A common pattern is to put wildcard "*" rules first, followed by more specific rules.
Wildcards
*matches zero or more arbitrary characters?matches exactly one character- Other characters match literally
Available Permissions List
Permissions Supporting Fine-Grained Rules
These permissions can use object syntax to configure different pattern rules:
| Permission | Description | Match Content |
|---|---|---|
read | Read files | File path |
edit | File modification permission (covers edit, write, patch, multiedit) | File path |
glob | File wildcard search | glob pattern |
grep | Content search | regex pattern |
list | List directory files | Directory path |
bash | Run shell commands | Parsed command prefix |
task | Start sub-agent | Sub-agent name |
skill | Load skill | Skill name |
lsp | Run LSP query | Supports fine-grained matching |
external_directory | Access paths outside project | Directory path |
📝 Note:
editpermission covers four tool operations: write (create new files), edit (modify files), patch (patch files), multiedit (batch edit).
Permissions Supporting Only Simple Syntax
These permissions can only be set to allow/ask/deny, object syntax not supported:
| Permission | Description |
|---|---|
todoread | Read todo list |
todowrite | Update todo list |
webfetch | Fetch URL content (passes URL at runtime for always approval) |
websearch | Web search (passes query at runtime for always approval) |
codesearch | Code search (passes query at runtime for always approval) |
doom_loop | Triggered when same tool call repeats 3 times |
⚠️ Note:
plan_enterandplan_exitare only used as default permission configuration for built-in Agents, configuring them in opencode.json has no effect. Thequestionfield can be configured by users but generally doesn't need modification.
Source:
opencode/packages/opencode/src/config/config.ts:621-652
Default Values
- Most permissions default to
"allow" doom_loopandexternal_directorydefault to"ask".envfiles default to ask (not outright deny):
{
"permission": {
"read": {
"*": "allow",
"*.env": "deny",
"*.env.*": "deny",
"*.env.example": "allow" // Example files allowed
}
}
}Source:
opencode/packages/opencode/src/agent/agent.ts:46-57
Agent Permission Matrix
OpenCode has four main built-in Agents, each with different default permissions:
| Tool/Permission | build | plan | general | explore |
|---|---|---|---|---|
| File read | ✅ | ✅ | ✅ | ✅ |
| File edit | ✅ | ❌ (only .opencode/plans/*.md allowed) | ✅ | ❌ |
| Shell commands | ✅ | ✅ | ✅ | ✅ |
| Web search/fetch | ✅ | ✅ | ✅ | ✅ |
| Code search | ✅ | ✅ | ✅ | ✅ |
| TODO management | ✅ | ✅ | ❌ | ❌ |
| Question tool | ✅ | ✅ | ✅ | ❌ |
| Plan enter/exit | ✅ | ✅ | ❌ | ❌ |
| External directory access | ⚠️ (default ask) | ⚠️ (ask, only .opencode/plans/* allowed) | ⚠️ (default ask) | ⚠️ (ask, only GLOB allowed) |
📝 Note: External Directory Permission Details
All Agents default to requiring user confirmation (ask) when accessing external directories, but some Agents have exceptions:
- build: Default ask
- plan: Default ask, but allows access to
.opencode/plans/*directory - general: Default ask
- explore: Default ask, but allows GLOB path access
📝 Note: Detailed Agent Descriptions
Build Agent (Default)
- Mode:
primary - Permissions: All allowed
- Purpose: Default development Agent, all tools available
Plan Agent
- Mode:
primary - Permissions: edit defaults to deny, only allows editing
.opencode/plans/*.mdplan files - Purpose: Read-only planning, doesn't modify code, ensures focused thinking during analysis phase
General Agent
- Mode:
subagent - Permissions: TODO tools denied (todoread/todowrite: deny)

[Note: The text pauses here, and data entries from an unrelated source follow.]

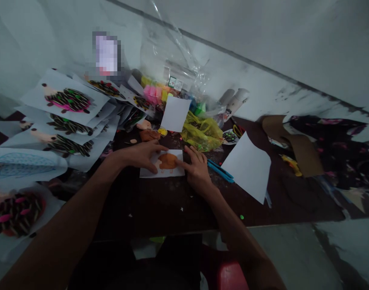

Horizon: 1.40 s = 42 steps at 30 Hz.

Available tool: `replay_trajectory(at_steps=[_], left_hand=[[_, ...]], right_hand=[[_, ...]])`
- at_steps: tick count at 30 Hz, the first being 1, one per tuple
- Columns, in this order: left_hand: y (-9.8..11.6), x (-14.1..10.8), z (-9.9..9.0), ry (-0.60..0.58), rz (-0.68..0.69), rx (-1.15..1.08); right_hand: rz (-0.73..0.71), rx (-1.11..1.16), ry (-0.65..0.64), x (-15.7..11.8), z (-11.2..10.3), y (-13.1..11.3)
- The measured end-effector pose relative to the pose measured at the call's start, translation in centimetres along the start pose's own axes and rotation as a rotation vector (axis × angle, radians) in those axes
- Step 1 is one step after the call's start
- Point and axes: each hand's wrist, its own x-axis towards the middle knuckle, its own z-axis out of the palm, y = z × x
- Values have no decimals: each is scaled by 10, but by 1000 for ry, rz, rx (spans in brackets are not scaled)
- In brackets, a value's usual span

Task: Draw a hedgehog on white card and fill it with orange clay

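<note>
Left hand (140,156) and right hand (196,169) are both held open, with the fingers spread and laid downward, and nothing is gripped by either. A small white paper card (145,173) is steadied between them on a dark wooden table (160,211). An orange clay shape (168,161) is seated at the card's middle, and its right edge appears to be touched by the right index fingertip (178,162), while the left fingertips (155,169) are kept on the card just beside it. Light, even pressure from the finger pads is judged best here: soft clay is more safely eased in short strokes than pushed hard, and the card is better held by the other hand so that it is not dragged. Room for the hands is left by the nearby things: blue-handled scissors (220,171) lie just beside the right hand, with a loose white sheet (246,167) beyond them. Small clay lumps (149,135) and a yellow plastic bag (201,133) are placed farther up the table, and paper hedgehog pictures (68,100) are spread out to the left
</note>
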Motion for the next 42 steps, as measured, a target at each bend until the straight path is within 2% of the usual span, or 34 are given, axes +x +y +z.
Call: replay_trajectory(at_steps=[3,8,14,20,24,29,42], left_hand=[[2,0,-1,-11,-9,-11],[4,-1,-1,-8,-19,-17],[8,-3,-2,-3,-36,-42],[5,-2,-1,-9,-32,-36],[4,-1,-1,-13,-27,-36],[2,0,-1,-27,-21,-18],[11,-4,-5,-14,-33,-27]], right_hand=[[-12,-9,-10,-1,0,-1],[-34,-1,53,-3,0,-1],[-71,-20,-34,-5,-2,-7],[-74,-7,-28,-6,-1,-9],[-84,48,38,-9,3,-4],[-13,54,145,-9,9,4],[-19,9,-11,-6,1,-8]])
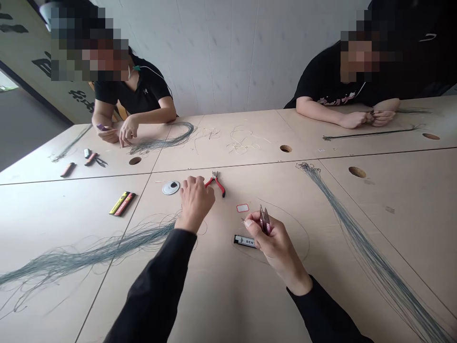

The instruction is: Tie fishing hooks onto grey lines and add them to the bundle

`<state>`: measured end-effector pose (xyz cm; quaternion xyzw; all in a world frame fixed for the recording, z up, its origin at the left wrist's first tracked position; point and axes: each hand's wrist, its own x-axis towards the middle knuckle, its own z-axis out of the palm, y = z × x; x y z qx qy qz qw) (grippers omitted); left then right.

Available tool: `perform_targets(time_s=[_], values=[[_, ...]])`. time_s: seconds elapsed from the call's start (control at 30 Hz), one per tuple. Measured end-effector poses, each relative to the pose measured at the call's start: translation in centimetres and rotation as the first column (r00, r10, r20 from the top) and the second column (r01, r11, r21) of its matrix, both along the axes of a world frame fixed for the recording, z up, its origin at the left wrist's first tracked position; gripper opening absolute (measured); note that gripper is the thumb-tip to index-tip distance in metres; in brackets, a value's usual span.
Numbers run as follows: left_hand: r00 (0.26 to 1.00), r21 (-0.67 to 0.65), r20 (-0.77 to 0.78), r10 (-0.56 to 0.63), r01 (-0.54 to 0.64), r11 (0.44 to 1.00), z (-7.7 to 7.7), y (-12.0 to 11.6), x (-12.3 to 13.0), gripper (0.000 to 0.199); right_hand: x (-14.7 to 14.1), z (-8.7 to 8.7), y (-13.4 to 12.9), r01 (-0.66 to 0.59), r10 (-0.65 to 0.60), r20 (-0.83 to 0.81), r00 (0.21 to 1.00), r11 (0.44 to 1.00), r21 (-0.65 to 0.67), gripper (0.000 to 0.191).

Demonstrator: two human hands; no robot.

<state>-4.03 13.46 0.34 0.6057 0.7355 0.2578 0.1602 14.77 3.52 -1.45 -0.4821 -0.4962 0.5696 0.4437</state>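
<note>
Currently, the right hand (280, 245) is closed around purple-handled snips (264, 223), blades pointing up and away, while its thumb and forefinger come together at a short, thin tip (243, 219); the left hand (196, 202) is bent over the table (217, 305), right beside red-handled pliers (222, 188), and whether it grips anything cannot be told; a black case (243, 241) marked "BENT" lies partly behind the right hand, with a fine loop of line (309, 240) curving widely about it; a red-edged white label (243, 208) lies just beyond the case; a round disc (171, 187) sits near the left hand; one bundle of grey-green strands (107, 250) stretches off to the left, and a second bundle (360, 238) slants down the right side; across the table two co-workers (148, 90) (324, 83) lean on their forearms.
</note>
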Motion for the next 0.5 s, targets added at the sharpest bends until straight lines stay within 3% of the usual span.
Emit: perform_targets(time_s=[0.13,0.27,0.37,0.5], values=[[1.0,-0.138,-0.03,-0.003,-0.002,0.99,-0.7,3.4,0.1,0.008,0.2,-0.3,0.4,0.045,-0.052,-0.102,0.993,0.997,-0.068,0.035],[0.998,-0.218,0.071,0.002,0.013,0.976,-1.2,4.1,-0.1,0.028,0.4,-0.1,0.8,0.081,-0.103,-0.186,0.977,0.989,-0.119,0.035],[0.973,-0.187,0.231,0.01,0.035,0.982,-1.0,3.2,-0.3,0.023,0.5,0.0,0.9,0.097,-0.125,-0.218,0.968,0.986,-0.136,0.033],[0.875,-0.027,0.484,-0.01,0.026,0.999,-0.4,-0.3,0.0,0.023,0.6,0.1,0.8,0.096,-0.132,-0.264,0.955,0.985,-0.146,0.031]])
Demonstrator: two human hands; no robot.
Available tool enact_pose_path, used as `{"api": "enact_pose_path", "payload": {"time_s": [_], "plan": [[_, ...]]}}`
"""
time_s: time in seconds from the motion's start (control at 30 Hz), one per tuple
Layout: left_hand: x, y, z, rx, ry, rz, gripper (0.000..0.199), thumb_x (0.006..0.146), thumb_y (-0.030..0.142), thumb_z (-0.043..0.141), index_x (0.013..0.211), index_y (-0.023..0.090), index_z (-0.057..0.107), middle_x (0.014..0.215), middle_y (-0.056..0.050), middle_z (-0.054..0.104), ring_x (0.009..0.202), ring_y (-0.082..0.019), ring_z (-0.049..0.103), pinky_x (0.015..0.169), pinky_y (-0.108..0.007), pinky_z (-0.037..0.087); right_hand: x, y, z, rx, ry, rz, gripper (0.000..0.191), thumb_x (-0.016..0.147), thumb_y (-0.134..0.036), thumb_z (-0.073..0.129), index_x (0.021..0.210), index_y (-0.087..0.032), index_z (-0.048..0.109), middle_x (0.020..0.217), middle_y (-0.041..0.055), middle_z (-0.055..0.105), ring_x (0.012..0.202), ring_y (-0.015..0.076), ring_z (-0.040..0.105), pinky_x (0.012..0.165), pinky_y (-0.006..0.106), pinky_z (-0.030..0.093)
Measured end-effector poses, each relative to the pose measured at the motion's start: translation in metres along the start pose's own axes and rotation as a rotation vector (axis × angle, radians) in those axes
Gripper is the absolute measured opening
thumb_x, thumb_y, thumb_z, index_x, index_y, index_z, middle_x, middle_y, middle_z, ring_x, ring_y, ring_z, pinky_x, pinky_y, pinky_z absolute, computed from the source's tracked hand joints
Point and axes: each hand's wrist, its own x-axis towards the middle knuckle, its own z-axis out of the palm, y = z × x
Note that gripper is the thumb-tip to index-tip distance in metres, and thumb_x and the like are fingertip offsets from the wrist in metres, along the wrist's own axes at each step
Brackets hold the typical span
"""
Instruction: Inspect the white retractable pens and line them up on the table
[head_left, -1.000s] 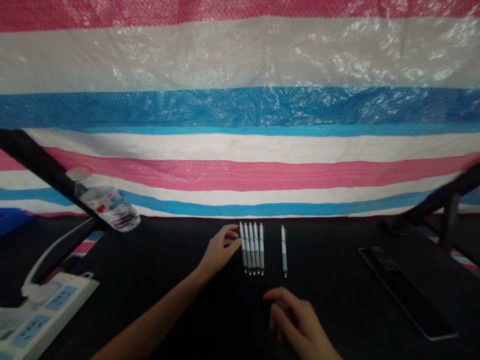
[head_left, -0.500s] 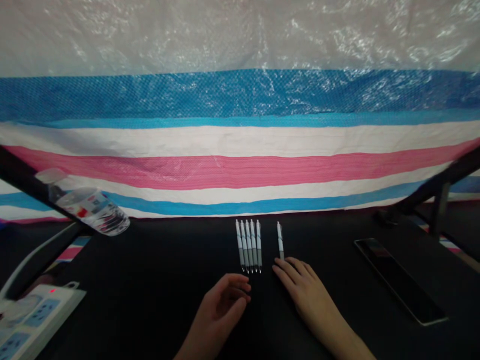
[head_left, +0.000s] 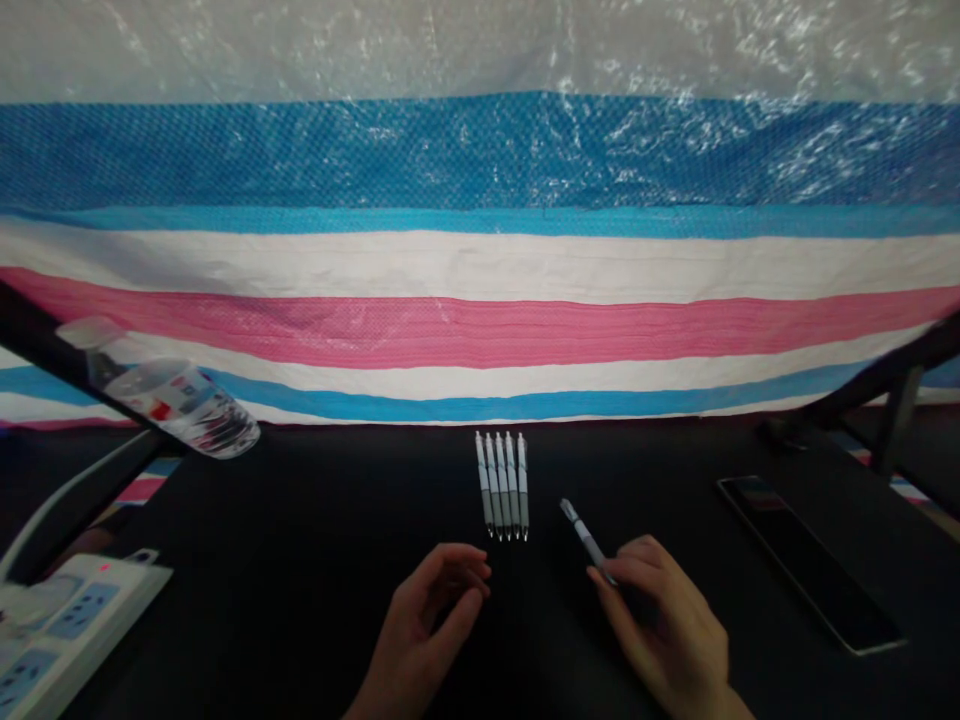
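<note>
Several white-and-grey retractable pens (head_left: 501,485) lie side by side on the black table top (head_left: 285,560), tips toward me. My right hand (head_left: 660,625) is shut on another matching pen (head_left: 583,535), which slants up and to the left from its fingers. My left hand (head_left: 431,610) rests just below the row's tips, holding nothing, its fingers loosely curled and slightly apart from the thumb.
A white power strip (head_left: 75,610) with a red light sits at the left front, and a clear water bottle (head_left: 169,400) lies tilted on a black bar (head_left: 71,380) above it. A dark tablet (head_left: 806,560) lies to the right. A striped tarp (head_left: 480,300) hangs behind.
My right hand has taken the lone pen, lifted it from its upright place right of the row, and tilted it. My left hand has drawn back from the row toward me.
</note>
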Motion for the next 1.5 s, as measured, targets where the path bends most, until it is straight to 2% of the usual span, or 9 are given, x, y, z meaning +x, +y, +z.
{"api": "enact_pose_path", "payload": {"time_s": [0.1, 0.17, 0.27, 0.37, 0.57, 0.8, 0.97, 1.3, 1.5], "plan": [[0.001, 0.004, 0.0, 0.0, 0.047, 0.003, 0.023, 0.082, 0.035, 0.069, 0.101, 0.022, 0.07, 0.093, -0.008, 0.07, 0.083, -0.022, 0.066, 0.08, -0.033, 0.054, -0.005, -0.007, 0.001, 0.241, 0.247, 0.244, 0.016, 0.087, -0.016, 0.065, 0.094, -0.026, 0.055, 0.071, -0.0006, 0.055, 0.065, 0.0169, 0.056, 0.059, 0.03, 0.048], [0.002, 0.002, 0.0, -0.015, 0.042, 0.004, 0.028, 0.083, 0.034, 0.068, 0.109, 0.023, 0.067, 0.1, -0.008, 0.068, 0.082, -0.02, 0.064, 0.076, -0.031, 0.053, -0.005, -0.01, 0.001, 0.385, 0.282, 0.484, 0.014, 0.088, -0.024, 0.066, 0.087, -0.025, 0.052, 0.072, -0.0008, 0.053, 0.063, 0.0149, 0.054, 0.056, 0.027, 0.046], [0.001, -0.005, 0.003, -0.04, -0.011, -0.019, 0.046, 0.084, 0.03, 0.067, 0.128, 0.03, 0.055, 0.122, -0.01, 0.06, 0.077, -0.015, 0.061, 0.066, -0.026, 0.051, -0.003, -0.01, 0.003, 0.651, 0.174, 0.808, 0.028, 0.088, -0.039, 0.067, 0.079, -0.024, 0.046, 0.067, -0.0039, 0.051, 0.053, 0.0108, 0.048, 0.049, 0.023, 0.04], [-0.001, -0.012, 0.005, -0.035, -0.091, -0.066, 0.061, 0.081, 0.025, 0.07, 0.136, 0.036, 0.046, 0.128, -0.008, 0.054, 0.073, -0.012, 0.059, 0.062, -0.025, 0.049, -0.002, -0.01, 0.008, 0.87, 0.037, 0.983, 0.033, 0.088, -0.046, 0.067, 0.08, -0.024, 0.043, 0.056, -0.007, 0.05, 0.047, 0.0098, 0.047, 0.049, 0.022, 0.039], [-0.001, -0.007, 0.006, -0.037, -0.113, -0.124, 0.035, 0.08, 0.035, 0.072, 0.113, 0.025, 0.064, 0.08, -0.001, 0.06, 0.06, -0.012, 0.054, 0.051, -0.021, 0.044, -0.007, -0.015, 0.02, 0.999, -0.182, 1.104, 0.039, 0.087, -0.053, 0.066, 0.079, -0.023, 0.042, 0.053, -0.0045, 0.061, 0.043, 0.011, 0.054, 0.045, 0.021, 0.04], [0.002, 0.006, 0.007, -0.119, 0.028, -0.1, 0.033, 0.08, 0.05, 0.071, 0.086, 0.018, 0.067, 0.062, -0.001, 0.061, 0.054, -0.012, 0.056, 0.05, -0.022, 0.046, -0.005, -0.015, 0.022, 1.015, -0.323, 1.132, 0.053, 0.082, -0.063, 0.065, 0.103, -0.014, 0.062, 0.062, 0.0029, 0.069, 0.044, 0.0124, 0.061, 0.044, 0.021, 0.045], [-0.002, 0.001, 0.008, -0.101, 0.054, -0.108, 0.033, 0.079, 0.049, 0.072, 0.084, 0.017, 0.067, 0.062, -0.001, 0.062, 0.052, -0.012, 0.056, 0.047, -0.021, 0.046, -0.003, -0.015, 0.022, 0.845, -0.428, 1.08, 0.054, 0.077, -0.065, 0.068, 0.088, -0.013, 0.069, 0.056, 0.0042, 0.066, 0.037, 0.0102, 0.055, 0.036, 0.018, 0.035], [-0.004, -0.006, 0.009, -0.086, 0.072, -0.157, 0.034, 0.075, 0.049, 0.076, 0.08, 0.016, 0.067, 0.059, 0.0, 0.062, 0.047, -0.01, 0.054, 0.042, -0.018, 0.043, -0.004, -0.02, 0.02, 0.583, -0.248, 0.845, 0.032, 0.083, -0.048, 0.069, 0.084, -0.018, 0.077, 0.052, 0.0022, 0.064, 0.04, 0.0115, 0.055, 0.04, 0.02, 0.039], [0.001, -0.005, 0.009, -0.175, 0.093, -0.224, 0.038, 0.075, 0.053, 0.074, 0.079, 0.016, 0.064, 0.056, 0.002, 0.059, 0.042, -0.007, 0.049, 0.037, -0.015, 0.037, -0.011, -0.016, 0.021, 0.486, -0.166, 0.508, 0.011, 0.083, -0.028, 0.071, 0.091, -0.024, 0.078, 0.079, 0.0056, 0.075, 0.054, 0.0144, 0.064, 0.05, 0.022, 0.051]]}}
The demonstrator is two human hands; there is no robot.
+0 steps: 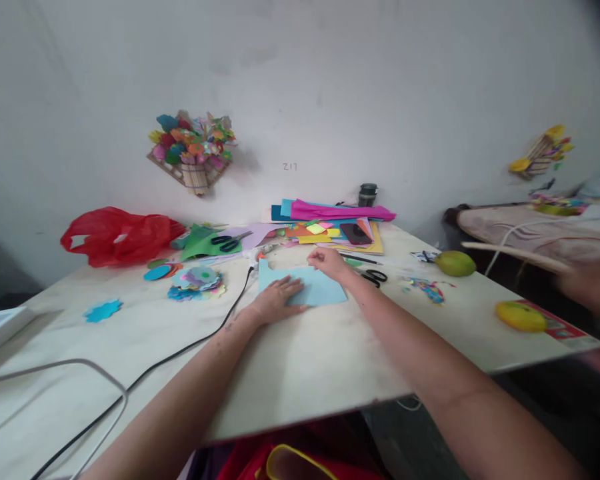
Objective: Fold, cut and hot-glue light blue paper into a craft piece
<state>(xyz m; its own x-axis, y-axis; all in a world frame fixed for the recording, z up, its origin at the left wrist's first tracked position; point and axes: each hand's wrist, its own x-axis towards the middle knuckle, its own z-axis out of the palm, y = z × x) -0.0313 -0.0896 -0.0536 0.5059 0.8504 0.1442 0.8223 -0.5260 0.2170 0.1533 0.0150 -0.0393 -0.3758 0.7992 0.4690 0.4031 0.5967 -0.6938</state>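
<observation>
A sheet of light blue paper (324, 290) lies on the table, with a piece cut out of its far left side. My left hand (279, 300) rests flat on its left part, fingers spread. Over the far edge of the sheet, my right hand (327, 261) is closed with its fingers curled together; what they hold, if anything, is too small to make out. Just right of that hand are black-handled scissors (375, 276) and a dark pencil (363, 259). A white glue gun (253, 256) sits beyond the left hand, its black cord running toward me.
Cut paper flowers (197, 280) are piled at left, near a red plastic bag (117, 237). Coloured paper and a phone (355, 233) lie at the back. Two mangoes (455, 263) are at right. Another person's blurred arm (593, 287) reaches in at far right.
</observation>
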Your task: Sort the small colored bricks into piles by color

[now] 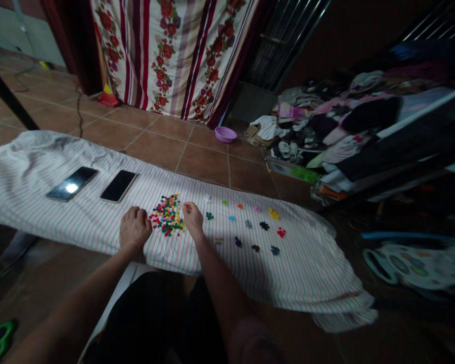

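A mixed pile of tiny coloured pieces (169, 215) lies on the striped cloth in front of me. My left hand (135, 228) rests palm down on the cloth at the pile's left edge, its fingers loosely bent and apart. At the right edge, my right hand (193, 220) has its thumb and fingertips pinched together; whatever is between them is too small to make out. Further right sit small single-colour groups in rows, among them a white group (207, 198), a dark green group (210, 216), a yellow group (273, 214), a black group (264, 226) and a red group (280, 232).
Two phones, one with a bright reflection (73, 183) and a dark one (119, 186), lie left on the striped cloth (307, 273). Beyond are a purple basin (225, 134), a red broom (108, 96), a floral curtain (182, 55) and heaped clothes (326, 121).
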Available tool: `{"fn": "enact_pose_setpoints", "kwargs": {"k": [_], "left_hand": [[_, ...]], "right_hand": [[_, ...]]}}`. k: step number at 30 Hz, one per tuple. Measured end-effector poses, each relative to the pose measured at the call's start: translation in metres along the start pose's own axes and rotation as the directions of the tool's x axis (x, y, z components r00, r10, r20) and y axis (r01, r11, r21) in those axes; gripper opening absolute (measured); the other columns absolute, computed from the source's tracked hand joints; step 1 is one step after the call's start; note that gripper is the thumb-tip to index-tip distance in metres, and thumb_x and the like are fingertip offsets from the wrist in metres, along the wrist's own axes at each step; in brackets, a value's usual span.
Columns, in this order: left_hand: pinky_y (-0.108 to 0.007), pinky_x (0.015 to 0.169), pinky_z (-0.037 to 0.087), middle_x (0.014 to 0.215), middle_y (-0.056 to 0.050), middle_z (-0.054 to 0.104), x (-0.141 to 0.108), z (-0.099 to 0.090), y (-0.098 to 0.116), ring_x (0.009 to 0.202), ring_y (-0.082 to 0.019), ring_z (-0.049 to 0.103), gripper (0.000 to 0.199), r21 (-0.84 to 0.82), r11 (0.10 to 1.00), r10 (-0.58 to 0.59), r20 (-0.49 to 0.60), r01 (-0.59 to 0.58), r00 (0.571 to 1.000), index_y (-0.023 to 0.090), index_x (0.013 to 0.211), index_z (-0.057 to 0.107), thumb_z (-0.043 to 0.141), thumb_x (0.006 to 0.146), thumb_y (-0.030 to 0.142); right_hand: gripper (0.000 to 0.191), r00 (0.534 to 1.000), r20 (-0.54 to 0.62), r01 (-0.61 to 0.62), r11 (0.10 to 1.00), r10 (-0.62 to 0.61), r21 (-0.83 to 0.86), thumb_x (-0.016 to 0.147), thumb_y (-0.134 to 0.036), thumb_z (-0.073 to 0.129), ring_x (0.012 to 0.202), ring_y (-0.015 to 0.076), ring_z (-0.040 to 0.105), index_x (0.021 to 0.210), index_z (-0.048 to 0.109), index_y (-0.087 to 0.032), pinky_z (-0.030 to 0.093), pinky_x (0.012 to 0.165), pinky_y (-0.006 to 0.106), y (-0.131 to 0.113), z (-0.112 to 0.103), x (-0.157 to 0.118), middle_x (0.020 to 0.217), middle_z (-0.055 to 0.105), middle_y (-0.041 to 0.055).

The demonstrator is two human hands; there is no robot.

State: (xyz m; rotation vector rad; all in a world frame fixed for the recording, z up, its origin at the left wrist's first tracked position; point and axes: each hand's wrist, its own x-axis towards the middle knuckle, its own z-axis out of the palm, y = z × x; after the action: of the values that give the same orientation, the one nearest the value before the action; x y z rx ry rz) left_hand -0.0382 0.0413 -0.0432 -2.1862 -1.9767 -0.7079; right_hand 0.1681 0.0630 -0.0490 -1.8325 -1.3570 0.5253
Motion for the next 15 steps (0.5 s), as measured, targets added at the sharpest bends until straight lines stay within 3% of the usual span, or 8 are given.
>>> {"fn": "enact_pose_setpoints", "kwargs": {"k": [8, 15], "left_hand": [[-0.042, 0.091, 0.043, 0.115, -0.017, 0.062, 0.001, -0.003, -0.001, 0.109, -0.029, 0.056, 0.027, -0.014, 1.000, 0.013, 0.012, -0.013, 1.000, 0.014, 0.098, 0.063, 0.042, 0.086, 0.026], [-0.042, 0.087, 0.043, 0.114, -0.017, 0.061, 0.001, -0.008, 0.002, 0.103, -0.029, 0.057, 0.028, -0.004, 1.000, 0.011, 0.012, -0.011, 1.000, 0.014, 0.099, 0.063, 0.041, 0.086, 0.027]], "right_hand": [[0.018, 0.997, -0.071, 0.049, 0.984, -0.037, 0.172, 0.085, -0.030, 0.052, 0.081, 0.0148, 0.067, 0.098, 0.064, -0.023, 0.053, 0.078, 0.027, 0.004, -0.018, -0.018, 0.092, 0.071, 0.0008], [0.022, 0.970, -0.239, 0.079, 0.987, -0.044, 0.138, 0.083, -0.030, 0.052, 0.079, 0.0157, 0.064, 0.097, 0.066, -0.021, 0.054, 0.072, 0.028, 0.028, -0.070, -0.057, 0.095, 0.068, 0.0047]]}}
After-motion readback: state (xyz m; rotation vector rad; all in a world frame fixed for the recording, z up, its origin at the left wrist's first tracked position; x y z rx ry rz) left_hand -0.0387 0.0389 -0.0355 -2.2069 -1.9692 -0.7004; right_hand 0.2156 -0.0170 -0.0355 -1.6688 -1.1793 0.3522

- Purpose: General research, multi-step tasks
Explore Agent
- Mode:
subagent - Permissions: All tools denied by default (
"*": "deny"), only allows grep/glob/list/bash/read/webfetch/websearch/codesearch - Purpose: Quick code exploration
Source:
opencode/packages/opencode/src/agent/agent.ts:92-155
Plan Mode Special Rules
When AI attempts to access files outside the project working directory, the external_directory permission check is triggered.
Trigger Scenarios
The following tools trigger this permission when accessing paths outside the project:
| Tool | Trigger Condition |
|---|---|
read | Reading files outside project |
edit | Editing files outside project |
write | Writing files outside project |
patch | Patching files outside project |
bash | Commands involving paths outside project (e.g., cd .., rm /tmp/file) |
Detection Logic
OpenCode uses relative paths to determine if a file is inside the project:
// Source: opencode/packages/opencode/src/util/filesystem.ts:25-27
export function contains(parent: string, child: string) {
return !relative(parent, child).startsWith("..")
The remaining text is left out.